This article is part of the series:
Politics and government of
Serbia and Montenegro
Since the breakup of the Socialist Federal Republic of Yugoslavia in the early 1990s, the foreign policy of the Federal Republic of Yugoslavia (renamed Serbia and Montenegro in 2003) was characterized primarily by a desire to secure its political and geopolitical position and the solidarity of ethnic Serbs in the Balkan region through a strong nationalist campaign. Since October 2000, the country has worked to stabilize and strengthen its bilateral relationships with neighboring countries. In spring and summer 2002, Yugoslavia resolved its longstanding border dispute with Republic of Macedonia and established full diplomatic relations with its neighbor and former adversary Croatia. Although a difficult political issue domestically, Serbia has established a solid working relationship with UNMIK and has released all disputed ethnic Albanian prisoners from Kosovo to the competent UN bodies.
In 2002, the government established a commission to coordinate cooperation with the International Criminal Tribunal for the former Yugoslavia (ICTY) and began serving warrants for the arrest of indicted war criminals who have sought refuge in the country. The crackdown on organized crime following the assassination of Serbian Prime Minister Zoran Đinđić; also resulted in the apprehension and transfer to the International Criminal Tribunal for the former Yugoslavia in Hague of several persons indicted for war crimes.
Immediately preceding the NATO bombing campaign of the Federal Republic of Yugoslavia in spring 1999, the U.S. and most European countries severed relations with Yugoslavia, and the U.S. embassy was closed. Since October 5, 2000, foreign embassies, including that of the U.S., have reopened, and the country has regained its seat in such international organizations as the OSCE and the United Nations and is actively participating in IMF and World Bank projects. As of summer 2003, Serbia and Montenegro has been admitted to the Council of Europe and has indicated that it wishes to join NATO's Partnership for Peace.

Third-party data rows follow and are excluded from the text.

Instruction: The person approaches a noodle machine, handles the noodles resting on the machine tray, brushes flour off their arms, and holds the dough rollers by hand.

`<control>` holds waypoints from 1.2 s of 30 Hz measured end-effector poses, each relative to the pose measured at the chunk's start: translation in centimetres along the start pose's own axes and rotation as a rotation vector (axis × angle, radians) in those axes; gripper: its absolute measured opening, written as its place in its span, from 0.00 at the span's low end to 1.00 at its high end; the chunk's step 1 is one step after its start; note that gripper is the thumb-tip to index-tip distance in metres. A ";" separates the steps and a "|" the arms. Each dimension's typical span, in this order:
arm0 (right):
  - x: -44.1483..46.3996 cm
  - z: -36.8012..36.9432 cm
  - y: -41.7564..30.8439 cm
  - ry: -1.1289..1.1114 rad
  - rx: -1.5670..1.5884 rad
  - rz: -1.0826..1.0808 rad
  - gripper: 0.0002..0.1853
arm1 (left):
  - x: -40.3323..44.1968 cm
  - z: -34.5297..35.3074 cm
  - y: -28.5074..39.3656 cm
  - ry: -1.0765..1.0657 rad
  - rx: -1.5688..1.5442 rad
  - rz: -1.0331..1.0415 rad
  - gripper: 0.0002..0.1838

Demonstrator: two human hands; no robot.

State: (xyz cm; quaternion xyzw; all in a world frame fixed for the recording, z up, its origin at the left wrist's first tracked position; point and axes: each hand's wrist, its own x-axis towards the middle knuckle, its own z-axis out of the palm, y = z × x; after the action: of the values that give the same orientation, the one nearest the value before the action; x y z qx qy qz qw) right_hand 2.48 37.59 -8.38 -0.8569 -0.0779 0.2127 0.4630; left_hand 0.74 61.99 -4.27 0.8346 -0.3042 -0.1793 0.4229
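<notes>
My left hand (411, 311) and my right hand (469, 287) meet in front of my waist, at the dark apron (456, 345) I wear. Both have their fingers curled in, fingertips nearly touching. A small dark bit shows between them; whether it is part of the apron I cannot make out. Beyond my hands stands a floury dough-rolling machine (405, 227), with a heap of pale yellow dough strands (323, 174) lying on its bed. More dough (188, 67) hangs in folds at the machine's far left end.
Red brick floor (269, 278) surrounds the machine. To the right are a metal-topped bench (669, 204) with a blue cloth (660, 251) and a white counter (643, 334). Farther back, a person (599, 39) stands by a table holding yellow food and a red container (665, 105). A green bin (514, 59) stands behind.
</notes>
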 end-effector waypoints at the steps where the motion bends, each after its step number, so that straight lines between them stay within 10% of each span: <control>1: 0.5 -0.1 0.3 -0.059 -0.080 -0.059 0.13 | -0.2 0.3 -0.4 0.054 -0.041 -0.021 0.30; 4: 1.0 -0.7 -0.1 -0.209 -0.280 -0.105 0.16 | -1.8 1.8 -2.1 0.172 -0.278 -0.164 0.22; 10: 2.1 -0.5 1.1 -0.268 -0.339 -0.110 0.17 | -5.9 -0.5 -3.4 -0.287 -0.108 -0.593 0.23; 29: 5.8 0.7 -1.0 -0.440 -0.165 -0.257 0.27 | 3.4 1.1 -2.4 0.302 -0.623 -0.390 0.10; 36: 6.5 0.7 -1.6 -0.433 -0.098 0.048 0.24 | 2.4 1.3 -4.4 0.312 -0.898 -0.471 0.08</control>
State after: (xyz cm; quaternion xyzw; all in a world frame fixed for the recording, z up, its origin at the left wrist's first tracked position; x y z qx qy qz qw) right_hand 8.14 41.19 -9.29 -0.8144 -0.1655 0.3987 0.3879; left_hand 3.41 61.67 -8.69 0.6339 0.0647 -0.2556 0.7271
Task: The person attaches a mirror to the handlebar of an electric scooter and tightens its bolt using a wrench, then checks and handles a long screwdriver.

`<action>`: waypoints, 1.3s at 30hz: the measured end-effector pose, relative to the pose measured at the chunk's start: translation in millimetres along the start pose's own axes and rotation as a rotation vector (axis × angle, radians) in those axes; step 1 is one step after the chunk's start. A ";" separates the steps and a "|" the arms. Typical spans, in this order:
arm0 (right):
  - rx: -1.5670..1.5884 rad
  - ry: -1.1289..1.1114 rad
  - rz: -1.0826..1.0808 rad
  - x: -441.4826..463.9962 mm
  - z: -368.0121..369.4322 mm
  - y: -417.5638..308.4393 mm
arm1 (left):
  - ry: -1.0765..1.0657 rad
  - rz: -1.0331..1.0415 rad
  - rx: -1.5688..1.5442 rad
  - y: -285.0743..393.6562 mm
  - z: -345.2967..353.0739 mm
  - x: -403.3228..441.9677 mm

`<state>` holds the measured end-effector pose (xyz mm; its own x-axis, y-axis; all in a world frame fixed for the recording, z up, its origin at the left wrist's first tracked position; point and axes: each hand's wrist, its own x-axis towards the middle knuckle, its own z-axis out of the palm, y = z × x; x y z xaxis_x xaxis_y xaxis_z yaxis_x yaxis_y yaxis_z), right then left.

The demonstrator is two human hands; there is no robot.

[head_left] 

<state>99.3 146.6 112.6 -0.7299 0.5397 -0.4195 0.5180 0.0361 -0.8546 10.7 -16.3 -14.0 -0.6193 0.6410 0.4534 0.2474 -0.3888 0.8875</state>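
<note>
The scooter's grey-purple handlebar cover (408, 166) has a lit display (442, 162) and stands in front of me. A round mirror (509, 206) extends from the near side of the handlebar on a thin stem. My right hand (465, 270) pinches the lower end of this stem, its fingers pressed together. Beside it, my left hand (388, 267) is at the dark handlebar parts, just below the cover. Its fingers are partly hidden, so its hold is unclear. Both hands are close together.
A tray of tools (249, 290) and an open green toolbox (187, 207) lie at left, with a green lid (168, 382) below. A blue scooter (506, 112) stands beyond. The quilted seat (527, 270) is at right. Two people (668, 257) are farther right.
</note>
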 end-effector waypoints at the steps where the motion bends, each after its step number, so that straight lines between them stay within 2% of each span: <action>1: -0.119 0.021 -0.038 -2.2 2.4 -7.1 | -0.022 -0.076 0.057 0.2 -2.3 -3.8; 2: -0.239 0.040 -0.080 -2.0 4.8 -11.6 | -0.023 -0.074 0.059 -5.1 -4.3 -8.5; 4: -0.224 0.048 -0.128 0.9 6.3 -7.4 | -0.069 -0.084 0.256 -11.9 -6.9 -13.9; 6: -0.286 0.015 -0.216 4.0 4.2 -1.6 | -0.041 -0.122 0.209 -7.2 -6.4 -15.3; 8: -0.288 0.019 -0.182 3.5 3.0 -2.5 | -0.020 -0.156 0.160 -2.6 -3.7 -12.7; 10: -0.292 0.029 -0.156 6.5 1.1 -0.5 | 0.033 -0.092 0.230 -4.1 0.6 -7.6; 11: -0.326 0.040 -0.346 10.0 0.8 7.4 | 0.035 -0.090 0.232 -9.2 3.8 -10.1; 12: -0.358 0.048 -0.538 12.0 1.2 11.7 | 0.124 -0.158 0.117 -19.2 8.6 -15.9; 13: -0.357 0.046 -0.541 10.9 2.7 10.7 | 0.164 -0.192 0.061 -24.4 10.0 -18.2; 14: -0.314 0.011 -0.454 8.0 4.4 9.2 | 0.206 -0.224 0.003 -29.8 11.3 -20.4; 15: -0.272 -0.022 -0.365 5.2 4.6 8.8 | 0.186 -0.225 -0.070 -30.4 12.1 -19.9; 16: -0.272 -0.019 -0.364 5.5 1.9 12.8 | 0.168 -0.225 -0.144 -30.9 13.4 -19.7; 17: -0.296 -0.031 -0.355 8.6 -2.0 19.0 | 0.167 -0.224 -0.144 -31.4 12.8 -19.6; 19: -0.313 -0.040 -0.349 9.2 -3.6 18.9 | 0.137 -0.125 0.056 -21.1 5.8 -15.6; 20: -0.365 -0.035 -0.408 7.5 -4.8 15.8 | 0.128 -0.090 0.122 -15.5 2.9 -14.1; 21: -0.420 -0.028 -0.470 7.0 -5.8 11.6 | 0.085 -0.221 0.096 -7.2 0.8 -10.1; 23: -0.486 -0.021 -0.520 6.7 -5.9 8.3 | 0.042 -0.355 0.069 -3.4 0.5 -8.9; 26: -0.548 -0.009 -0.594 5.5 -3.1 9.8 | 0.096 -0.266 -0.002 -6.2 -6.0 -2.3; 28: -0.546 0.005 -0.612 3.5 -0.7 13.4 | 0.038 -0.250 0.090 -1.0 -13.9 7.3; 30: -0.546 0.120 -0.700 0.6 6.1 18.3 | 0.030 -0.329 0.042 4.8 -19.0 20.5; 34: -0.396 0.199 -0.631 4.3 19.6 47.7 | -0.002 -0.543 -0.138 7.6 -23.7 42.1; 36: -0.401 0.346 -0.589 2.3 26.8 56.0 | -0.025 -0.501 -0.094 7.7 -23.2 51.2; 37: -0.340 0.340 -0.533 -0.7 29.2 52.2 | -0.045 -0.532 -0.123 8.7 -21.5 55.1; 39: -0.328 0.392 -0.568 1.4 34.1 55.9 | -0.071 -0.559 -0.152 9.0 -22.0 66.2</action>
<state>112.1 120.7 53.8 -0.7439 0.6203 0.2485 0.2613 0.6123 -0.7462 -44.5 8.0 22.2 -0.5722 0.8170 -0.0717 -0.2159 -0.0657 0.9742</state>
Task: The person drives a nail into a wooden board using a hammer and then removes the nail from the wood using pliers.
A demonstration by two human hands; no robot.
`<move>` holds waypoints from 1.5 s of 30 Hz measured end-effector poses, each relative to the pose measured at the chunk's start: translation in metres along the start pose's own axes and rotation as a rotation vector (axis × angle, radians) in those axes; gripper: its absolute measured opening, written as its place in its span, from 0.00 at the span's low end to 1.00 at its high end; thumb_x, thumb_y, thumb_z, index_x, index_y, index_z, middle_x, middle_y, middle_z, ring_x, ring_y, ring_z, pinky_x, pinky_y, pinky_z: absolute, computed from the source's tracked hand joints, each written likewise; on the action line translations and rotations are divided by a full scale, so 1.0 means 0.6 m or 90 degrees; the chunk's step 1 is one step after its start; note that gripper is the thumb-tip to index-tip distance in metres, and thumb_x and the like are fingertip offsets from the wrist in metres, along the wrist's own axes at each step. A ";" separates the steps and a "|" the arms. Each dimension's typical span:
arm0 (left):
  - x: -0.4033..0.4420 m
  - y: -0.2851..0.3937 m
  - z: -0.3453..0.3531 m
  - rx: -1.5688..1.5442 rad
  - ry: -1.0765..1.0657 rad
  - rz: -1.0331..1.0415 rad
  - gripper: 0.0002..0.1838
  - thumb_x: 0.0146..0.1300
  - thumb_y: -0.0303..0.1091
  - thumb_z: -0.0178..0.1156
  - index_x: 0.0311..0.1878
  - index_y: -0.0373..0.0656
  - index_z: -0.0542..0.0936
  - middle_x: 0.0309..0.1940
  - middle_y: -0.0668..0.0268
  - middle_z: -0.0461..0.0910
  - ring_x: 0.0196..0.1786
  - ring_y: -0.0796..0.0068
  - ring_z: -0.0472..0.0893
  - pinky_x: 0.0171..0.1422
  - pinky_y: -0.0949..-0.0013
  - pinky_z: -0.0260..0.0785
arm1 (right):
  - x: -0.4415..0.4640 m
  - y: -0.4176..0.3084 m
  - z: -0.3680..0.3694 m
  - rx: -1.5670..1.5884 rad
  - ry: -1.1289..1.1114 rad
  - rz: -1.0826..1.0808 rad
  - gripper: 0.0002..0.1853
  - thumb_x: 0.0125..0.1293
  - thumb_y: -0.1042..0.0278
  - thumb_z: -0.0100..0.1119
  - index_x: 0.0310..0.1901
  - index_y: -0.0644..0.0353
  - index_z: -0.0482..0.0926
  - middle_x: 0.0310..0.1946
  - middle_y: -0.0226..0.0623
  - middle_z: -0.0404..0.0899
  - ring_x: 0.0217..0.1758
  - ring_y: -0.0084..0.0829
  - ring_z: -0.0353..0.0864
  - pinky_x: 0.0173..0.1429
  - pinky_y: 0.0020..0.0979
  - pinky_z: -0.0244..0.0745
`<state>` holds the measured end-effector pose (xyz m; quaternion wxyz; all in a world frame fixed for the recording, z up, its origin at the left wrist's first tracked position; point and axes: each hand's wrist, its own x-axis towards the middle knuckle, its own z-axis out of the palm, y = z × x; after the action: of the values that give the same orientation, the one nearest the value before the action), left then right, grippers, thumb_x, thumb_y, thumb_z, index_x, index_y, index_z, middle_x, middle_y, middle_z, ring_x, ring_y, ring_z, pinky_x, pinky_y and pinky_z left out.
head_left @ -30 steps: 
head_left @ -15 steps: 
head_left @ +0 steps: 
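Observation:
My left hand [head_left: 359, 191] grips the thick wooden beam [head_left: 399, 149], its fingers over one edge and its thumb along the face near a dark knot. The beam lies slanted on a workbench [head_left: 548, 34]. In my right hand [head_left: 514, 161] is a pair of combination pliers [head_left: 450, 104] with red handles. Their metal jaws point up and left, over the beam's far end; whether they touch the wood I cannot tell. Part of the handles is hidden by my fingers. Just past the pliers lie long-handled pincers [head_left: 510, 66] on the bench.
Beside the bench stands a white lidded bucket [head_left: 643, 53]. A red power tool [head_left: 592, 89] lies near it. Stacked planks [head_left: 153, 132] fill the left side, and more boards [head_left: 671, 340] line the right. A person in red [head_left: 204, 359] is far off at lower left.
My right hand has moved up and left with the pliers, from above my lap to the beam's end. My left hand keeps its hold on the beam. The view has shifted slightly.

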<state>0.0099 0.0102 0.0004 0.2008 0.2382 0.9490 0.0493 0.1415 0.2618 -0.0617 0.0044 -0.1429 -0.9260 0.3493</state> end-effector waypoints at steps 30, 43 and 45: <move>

Subsequent to the outbreak of hostilities with NATO, Belgrade received no foreign aid from the United States and other west European countries. Since October 2000, however, the European Union aid has steadily increased, and U.S. restrictions on aid have fallen away as the union of Serbia and Montenegro stepped forward to meet its international obligations. In June 2003, U.S. Secretary of State Colin Powell was able to certify that Serbia and Montenegro relationship with the Republika Srpska was consistent with the Dayton Accords, had released all political prisoners, and was cooperating with ICTY. As a result, the United States is now free to release aid money and support Serbia and Montenegro in international financial institutions, such as the International Monetary Fund and World Bank. Total U.S. aid to Serbia and Montenegro, including debt forgiveness, exceeded $180 million in fiscal year 2002. The U.S. is the single-largest donor of aid to Serbia and Montenegro.